### EXERCISE DIRECTIONS
Pick each line containing "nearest" out of the records.

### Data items
---*---

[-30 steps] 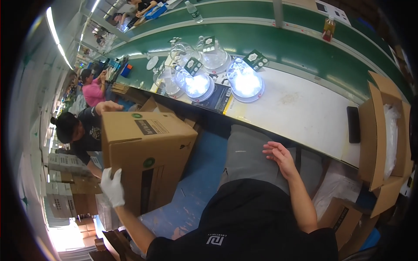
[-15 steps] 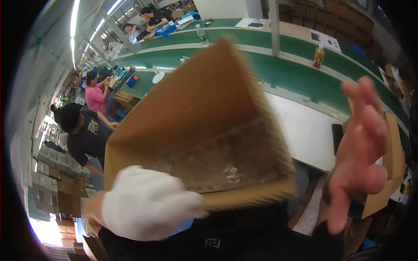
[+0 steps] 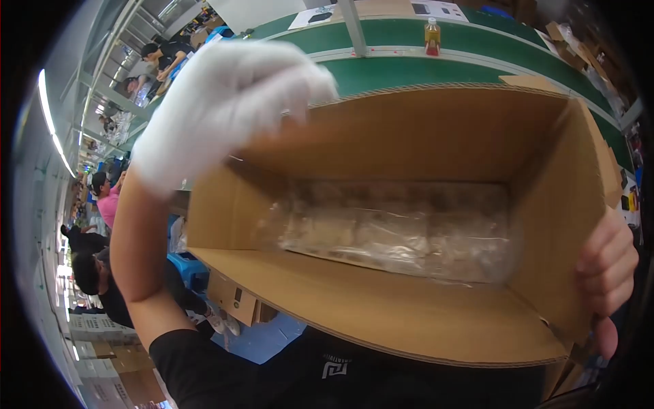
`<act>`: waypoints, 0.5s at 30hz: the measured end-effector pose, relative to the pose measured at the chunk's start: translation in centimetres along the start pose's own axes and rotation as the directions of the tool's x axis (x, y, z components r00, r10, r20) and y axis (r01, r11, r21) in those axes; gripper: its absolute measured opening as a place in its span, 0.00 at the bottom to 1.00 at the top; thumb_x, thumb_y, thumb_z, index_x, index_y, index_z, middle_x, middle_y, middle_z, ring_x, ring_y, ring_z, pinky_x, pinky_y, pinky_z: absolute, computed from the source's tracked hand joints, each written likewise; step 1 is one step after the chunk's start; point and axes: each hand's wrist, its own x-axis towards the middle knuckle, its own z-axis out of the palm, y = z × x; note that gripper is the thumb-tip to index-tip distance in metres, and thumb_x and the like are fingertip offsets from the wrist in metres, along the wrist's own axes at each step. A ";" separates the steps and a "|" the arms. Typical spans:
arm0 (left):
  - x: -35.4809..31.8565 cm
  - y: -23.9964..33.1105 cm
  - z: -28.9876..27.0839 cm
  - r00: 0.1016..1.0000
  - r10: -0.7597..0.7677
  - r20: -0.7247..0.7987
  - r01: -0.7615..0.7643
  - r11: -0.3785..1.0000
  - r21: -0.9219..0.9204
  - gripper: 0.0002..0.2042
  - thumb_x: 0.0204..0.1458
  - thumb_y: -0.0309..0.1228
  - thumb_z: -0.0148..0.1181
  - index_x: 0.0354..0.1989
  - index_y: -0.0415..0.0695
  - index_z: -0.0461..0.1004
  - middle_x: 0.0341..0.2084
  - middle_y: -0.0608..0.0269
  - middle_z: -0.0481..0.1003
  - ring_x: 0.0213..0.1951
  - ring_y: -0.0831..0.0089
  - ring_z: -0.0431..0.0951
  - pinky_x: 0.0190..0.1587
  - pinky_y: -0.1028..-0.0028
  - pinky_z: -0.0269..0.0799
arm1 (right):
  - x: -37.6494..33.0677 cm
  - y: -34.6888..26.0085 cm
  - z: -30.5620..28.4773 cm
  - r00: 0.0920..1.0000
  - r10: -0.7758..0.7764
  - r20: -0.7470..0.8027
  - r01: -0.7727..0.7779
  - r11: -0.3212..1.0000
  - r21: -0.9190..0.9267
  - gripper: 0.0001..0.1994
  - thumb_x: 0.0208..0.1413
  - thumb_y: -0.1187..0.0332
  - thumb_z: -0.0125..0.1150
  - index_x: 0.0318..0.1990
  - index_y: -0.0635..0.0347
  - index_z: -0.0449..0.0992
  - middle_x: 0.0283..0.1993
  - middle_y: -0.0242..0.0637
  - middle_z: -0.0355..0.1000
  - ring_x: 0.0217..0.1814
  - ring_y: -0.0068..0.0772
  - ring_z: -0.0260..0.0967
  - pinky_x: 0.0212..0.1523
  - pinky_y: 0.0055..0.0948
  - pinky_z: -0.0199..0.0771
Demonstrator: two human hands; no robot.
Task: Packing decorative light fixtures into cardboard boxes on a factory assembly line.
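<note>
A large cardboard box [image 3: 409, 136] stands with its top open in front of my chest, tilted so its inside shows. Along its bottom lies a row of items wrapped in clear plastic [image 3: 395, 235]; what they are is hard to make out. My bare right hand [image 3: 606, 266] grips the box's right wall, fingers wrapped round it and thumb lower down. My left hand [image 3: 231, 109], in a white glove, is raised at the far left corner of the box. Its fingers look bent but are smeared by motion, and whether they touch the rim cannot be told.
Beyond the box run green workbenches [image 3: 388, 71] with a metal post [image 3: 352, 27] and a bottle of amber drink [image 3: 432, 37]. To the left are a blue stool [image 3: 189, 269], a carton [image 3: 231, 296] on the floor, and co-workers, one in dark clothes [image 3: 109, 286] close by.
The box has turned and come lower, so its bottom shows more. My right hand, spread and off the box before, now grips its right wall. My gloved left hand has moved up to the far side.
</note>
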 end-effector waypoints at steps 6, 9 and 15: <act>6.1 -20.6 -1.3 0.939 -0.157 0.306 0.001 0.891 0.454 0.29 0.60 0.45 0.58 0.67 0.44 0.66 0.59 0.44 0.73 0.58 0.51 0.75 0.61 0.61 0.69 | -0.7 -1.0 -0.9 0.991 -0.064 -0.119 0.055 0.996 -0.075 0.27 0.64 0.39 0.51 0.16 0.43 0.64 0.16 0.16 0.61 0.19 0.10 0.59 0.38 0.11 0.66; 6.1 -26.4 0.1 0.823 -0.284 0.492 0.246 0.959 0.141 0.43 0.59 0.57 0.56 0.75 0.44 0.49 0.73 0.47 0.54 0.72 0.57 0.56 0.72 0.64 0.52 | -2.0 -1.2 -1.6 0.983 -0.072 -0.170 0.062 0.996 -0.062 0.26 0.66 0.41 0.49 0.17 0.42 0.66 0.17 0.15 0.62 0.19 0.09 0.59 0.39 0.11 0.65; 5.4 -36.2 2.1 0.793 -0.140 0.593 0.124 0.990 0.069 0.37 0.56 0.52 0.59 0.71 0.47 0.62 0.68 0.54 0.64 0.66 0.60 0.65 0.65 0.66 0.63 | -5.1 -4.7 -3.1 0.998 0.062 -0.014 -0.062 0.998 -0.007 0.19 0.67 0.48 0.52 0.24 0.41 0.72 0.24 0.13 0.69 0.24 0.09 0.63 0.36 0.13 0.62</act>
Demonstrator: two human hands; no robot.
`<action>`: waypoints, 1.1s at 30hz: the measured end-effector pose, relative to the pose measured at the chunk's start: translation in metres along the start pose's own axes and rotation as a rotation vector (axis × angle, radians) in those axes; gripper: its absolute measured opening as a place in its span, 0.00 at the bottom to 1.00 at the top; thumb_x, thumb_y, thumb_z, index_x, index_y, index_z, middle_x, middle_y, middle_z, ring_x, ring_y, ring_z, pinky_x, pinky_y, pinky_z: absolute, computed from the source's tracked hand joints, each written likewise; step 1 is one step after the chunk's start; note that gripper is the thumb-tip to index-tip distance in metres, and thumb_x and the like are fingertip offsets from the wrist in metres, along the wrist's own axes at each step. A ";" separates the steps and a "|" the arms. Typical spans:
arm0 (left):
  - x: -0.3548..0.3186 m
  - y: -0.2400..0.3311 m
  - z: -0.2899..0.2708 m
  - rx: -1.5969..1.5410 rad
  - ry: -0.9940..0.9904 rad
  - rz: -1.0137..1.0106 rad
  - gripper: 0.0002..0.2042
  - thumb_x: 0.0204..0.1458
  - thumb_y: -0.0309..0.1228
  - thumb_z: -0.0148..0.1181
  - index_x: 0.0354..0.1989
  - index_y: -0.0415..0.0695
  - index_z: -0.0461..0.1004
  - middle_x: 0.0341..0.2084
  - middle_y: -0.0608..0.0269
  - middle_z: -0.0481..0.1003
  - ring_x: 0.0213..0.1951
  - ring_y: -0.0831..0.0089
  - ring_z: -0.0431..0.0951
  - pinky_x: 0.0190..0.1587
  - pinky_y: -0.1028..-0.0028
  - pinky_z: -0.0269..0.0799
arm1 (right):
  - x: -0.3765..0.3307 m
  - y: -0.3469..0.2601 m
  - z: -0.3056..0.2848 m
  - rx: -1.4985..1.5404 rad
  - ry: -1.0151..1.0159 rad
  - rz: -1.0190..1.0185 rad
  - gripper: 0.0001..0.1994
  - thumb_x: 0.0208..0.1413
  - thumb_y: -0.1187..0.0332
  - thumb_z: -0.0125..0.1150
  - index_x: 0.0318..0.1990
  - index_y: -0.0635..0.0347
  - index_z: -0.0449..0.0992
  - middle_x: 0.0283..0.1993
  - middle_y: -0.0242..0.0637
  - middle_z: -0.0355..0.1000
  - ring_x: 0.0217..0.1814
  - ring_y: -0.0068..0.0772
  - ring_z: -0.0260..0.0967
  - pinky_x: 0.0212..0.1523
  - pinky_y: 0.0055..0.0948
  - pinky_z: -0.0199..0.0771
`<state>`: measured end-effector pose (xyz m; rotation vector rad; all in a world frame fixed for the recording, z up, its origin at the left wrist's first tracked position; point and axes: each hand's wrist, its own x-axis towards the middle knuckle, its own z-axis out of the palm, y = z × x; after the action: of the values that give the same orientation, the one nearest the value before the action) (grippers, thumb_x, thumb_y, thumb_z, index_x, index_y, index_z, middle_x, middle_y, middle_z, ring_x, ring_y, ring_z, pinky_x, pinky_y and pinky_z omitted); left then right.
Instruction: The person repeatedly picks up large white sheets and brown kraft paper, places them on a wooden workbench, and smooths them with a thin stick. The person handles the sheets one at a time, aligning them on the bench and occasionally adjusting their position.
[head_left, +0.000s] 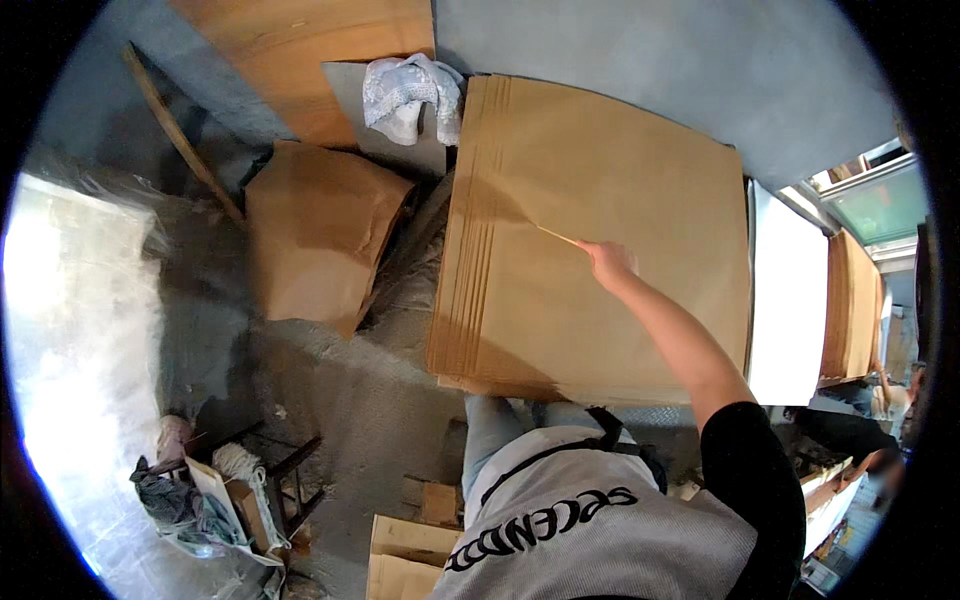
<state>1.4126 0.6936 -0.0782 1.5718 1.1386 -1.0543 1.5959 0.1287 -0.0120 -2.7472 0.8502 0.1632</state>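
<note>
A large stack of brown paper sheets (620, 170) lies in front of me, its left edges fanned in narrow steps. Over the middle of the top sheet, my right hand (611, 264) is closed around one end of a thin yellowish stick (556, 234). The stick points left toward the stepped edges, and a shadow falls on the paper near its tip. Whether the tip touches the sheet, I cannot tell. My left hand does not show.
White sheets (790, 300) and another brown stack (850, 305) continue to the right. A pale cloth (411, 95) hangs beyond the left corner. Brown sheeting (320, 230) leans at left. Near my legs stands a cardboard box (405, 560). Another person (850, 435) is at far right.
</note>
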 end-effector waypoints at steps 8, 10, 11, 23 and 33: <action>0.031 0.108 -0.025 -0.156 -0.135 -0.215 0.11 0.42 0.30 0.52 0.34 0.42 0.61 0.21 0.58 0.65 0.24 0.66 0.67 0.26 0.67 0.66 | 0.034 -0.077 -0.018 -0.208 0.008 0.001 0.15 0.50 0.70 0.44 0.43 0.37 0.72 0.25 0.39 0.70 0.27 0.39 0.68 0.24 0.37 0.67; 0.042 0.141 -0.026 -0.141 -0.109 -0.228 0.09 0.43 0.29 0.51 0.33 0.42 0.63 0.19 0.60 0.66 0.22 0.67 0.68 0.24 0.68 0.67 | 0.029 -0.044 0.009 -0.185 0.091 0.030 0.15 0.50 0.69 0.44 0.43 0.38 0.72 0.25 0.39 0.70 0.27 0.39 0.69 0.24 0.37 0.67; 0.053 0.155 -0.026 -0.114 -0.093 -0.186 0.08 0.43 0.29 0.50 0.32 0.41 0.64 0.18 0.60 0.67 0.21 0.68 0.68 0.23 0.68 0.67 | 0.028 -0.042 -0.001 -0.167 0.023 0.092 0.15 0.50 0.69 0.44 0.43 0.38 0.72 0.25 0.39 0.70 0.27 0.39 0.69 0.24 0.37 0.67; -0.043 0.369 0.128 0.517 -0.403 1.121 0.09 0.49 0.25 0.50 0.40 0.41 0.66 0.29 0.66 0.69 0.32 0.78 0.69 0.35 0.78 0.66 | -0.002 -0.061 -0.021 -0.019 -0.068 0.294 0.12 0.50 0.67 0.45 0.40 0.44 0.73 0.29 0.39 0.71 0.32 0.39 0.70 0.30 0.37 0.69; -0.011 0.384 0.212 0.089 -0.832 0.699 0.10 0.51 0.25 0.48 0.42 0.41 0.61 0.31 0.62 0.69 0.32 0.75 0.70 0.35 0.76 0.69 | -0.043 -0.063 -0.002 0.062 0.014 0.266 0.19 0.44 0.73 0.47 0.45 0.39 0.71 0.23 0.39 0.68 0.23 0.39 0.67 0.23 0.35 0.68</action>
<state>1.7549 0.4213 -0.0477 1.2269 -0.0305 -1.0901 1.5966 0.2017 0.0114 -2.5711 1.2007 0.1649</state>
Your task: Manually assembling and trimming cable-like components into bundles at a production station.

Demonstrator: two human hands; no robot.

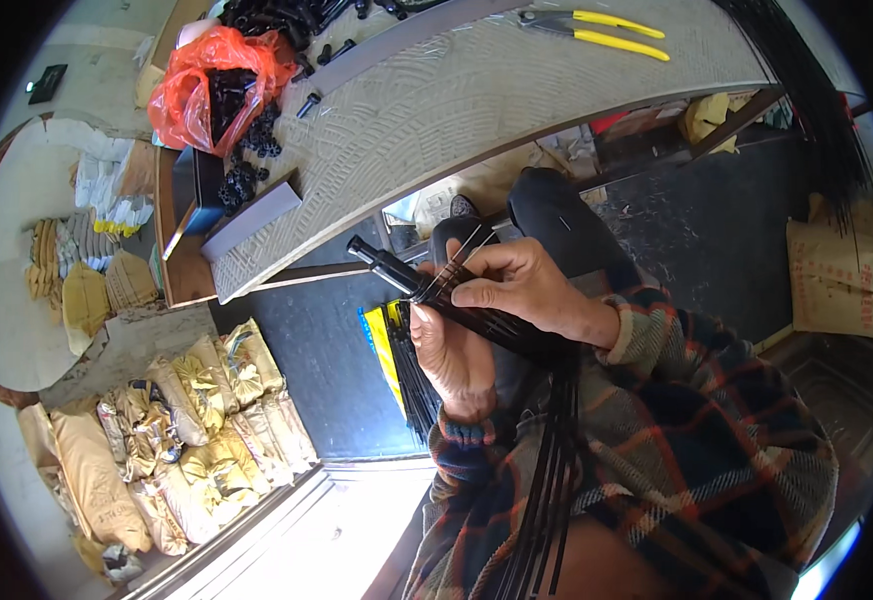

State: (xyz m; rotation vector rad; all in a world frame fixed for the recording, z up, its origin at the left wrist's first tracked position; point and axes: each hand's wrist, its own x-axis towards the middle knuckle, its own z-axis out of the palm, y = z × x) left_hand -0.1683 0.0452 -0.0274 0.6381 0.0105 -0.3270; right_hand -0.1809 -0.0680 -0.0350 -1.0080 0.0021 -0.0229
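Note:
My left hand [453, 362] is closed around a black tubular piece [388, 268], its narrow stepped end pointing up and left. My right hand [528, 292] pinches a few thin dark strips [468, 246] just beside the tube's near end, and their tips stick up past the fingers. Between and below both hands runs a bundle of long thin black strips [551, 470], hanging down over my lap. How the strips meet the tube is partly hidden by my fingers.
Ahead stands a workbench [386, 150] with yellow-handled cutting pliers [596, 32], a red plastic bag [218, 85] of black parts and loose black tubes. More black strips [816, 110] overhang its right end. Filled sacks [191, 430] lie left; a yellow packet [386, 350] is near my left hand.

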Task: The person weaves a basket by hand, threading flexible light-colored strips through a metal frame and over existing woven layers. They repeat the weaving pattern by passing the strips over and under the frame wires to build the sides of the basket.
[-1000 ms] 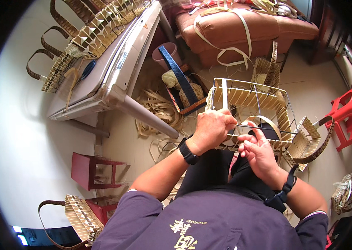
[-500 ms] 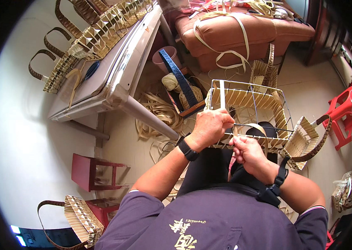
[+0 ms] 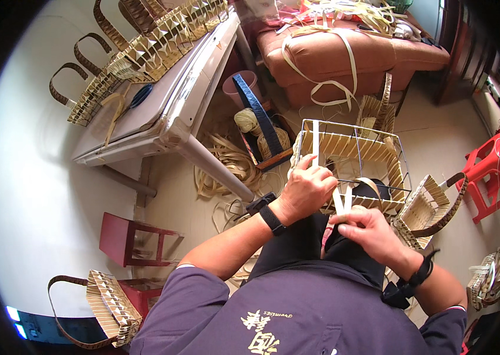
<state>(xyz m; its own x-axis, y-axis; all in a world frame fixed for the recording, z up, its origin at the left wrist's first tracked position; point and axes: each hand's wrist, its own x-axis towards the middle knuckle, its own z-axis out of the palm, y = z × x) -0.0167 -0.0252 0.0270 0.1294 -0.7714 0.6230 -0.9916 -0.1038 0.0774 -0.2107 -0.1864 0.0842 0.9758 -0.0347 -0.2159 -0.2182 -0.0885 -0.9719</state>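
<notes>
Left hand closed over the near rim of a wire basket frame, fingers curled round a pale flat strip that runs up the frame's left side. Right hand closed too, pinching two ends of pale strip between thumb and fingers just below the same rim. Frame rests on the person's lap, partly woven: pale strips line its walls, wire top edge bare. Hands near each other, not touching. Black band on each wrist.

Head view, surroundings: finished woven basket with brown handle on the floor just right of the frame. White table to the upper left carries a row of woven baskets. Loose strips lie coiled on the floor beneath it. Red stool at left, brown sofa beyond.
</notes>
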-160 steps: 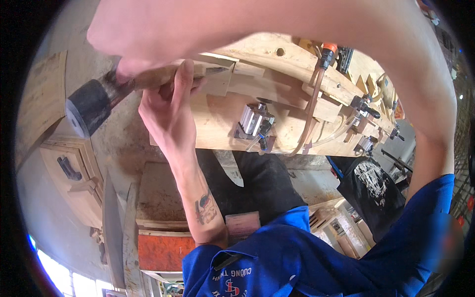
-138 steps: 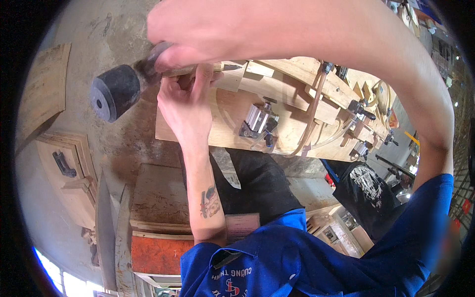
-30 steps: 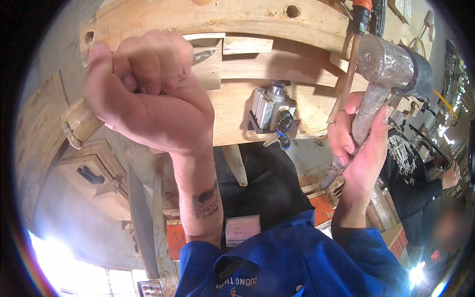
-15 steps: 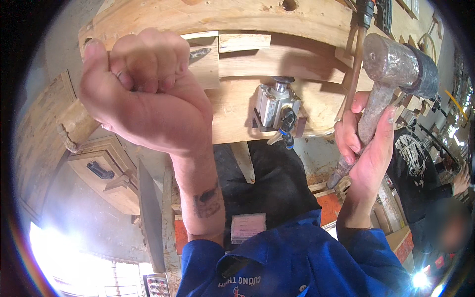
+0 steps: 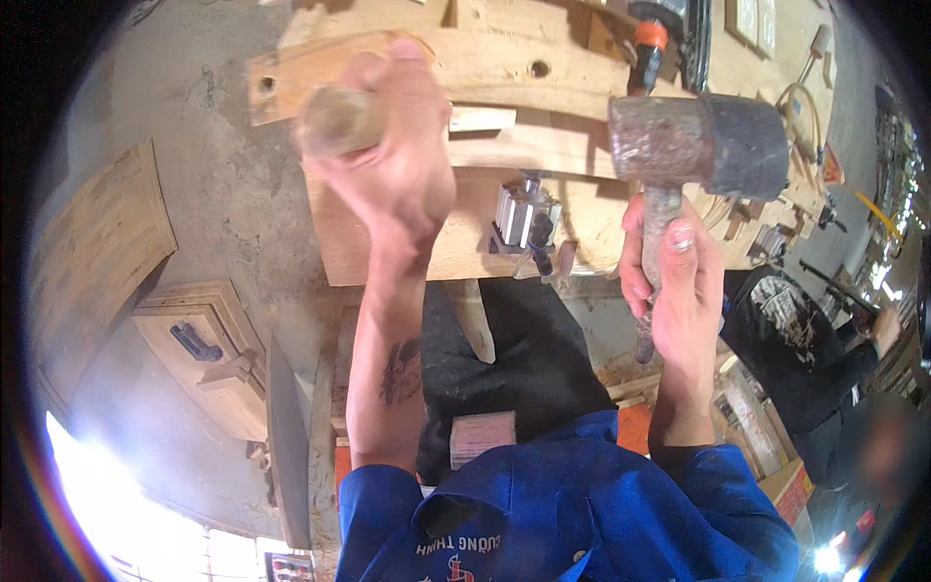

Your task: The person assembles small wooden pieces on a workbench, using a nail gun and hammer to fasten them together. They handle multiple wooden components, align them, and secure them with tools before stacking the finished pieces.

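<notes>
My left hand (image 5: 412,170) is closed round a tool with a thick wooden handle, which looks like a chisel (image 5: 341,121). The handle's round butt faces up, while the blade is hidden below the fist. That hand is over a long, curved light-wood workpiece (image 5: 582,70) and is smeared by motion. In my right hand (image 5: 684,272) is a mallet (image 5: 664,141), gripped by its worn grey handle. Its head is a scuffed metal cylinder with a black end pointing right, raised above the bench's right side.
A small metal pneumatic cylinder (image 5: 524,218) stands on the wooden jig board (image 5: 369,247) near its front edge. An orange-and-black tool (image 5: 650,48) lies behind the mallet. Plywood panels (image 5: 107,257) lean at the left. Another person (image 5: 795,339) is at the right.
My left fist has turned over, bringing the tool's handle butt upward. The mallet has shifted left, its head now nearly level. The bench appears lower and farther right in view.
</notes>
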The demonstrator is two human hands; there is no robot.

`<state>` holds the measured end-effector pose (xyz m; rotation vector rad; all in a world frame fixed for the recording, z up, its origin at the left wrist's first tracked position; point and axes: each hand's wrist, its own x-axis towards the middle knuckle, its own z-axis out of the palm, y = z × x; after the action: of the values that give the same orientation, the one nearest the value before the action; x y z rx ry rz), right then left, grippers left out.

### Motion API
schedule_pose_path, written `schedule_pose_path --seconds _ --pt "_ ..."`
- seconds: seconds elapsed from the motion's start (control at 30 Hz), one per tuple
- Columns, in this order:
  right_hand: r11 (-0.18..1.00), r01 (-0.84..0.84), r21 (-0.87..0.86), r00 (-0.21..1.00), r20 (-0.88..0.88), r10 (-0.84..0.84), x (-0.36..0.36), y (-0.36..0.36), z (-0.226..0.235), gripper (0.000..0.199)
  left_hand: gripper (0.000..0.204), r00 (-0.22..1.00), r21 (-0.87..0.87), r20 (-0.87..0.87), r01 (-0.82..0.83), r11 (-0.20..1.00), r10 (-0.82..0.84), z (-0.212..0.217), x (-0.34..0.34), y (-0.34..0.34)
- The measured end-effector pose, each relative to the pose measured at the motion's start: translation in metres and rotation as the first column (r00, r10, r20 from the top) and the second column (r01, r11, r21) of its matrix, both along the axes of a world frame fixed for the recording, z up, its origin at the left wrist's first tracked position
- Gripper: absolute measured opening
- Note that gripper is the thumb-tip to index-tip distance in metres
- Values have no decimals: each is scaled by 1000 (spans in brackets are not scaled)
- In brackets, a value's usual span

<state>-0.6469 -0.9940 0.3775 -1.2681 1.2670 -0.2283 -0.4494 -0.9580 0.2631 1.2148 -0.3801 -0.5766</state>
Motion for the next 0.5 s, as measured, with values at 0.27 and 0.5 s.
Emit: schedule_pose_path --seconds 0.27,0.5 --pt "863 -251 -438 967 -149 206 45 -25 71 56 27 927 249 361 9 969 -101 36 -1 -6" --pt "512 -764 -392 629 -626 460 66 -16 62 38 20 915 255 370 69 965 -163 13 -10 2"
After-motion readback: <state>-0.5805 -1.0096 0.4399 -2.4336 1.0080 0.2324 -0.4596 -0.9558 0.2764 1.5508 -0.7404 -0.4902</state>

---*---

### TASK OUTPUT
`<state>`: measured end-effector pose (xyz m; rotation vector rad; all in a world frame fixed for the recording, z up, its origin at the left wrist's first tracked position; point and axes: each hand's wrist, its own x-axis towards the middle knuckle, its own z-axis out of the palm, y = z × x; after the action: of the values that give the same orientation, the one nearest the value before the action) (grippers, thumb_x, thumb_y, thumb_z, index_x, index_y, index_z, middle_x, middle_y, middle_z, ring_x, ring_y, ring_z, pinky_x, pinky_y and pinky_z omitted); left then right.
`<state>` holds the measured end-effector pose (xyz m; rotation vector rad; all in a world frame fixed for the recording, z up, its origin at the left wrist's first tracked position; point and axes: each hand's wrist, its own x-axis towards the middle knuckle, its own z-axis out of the palm, y = z × x; after the action: of the values that give the same orientation, the one nearest the value before the action; x y z rx ry rz), right then left, grippers left out.

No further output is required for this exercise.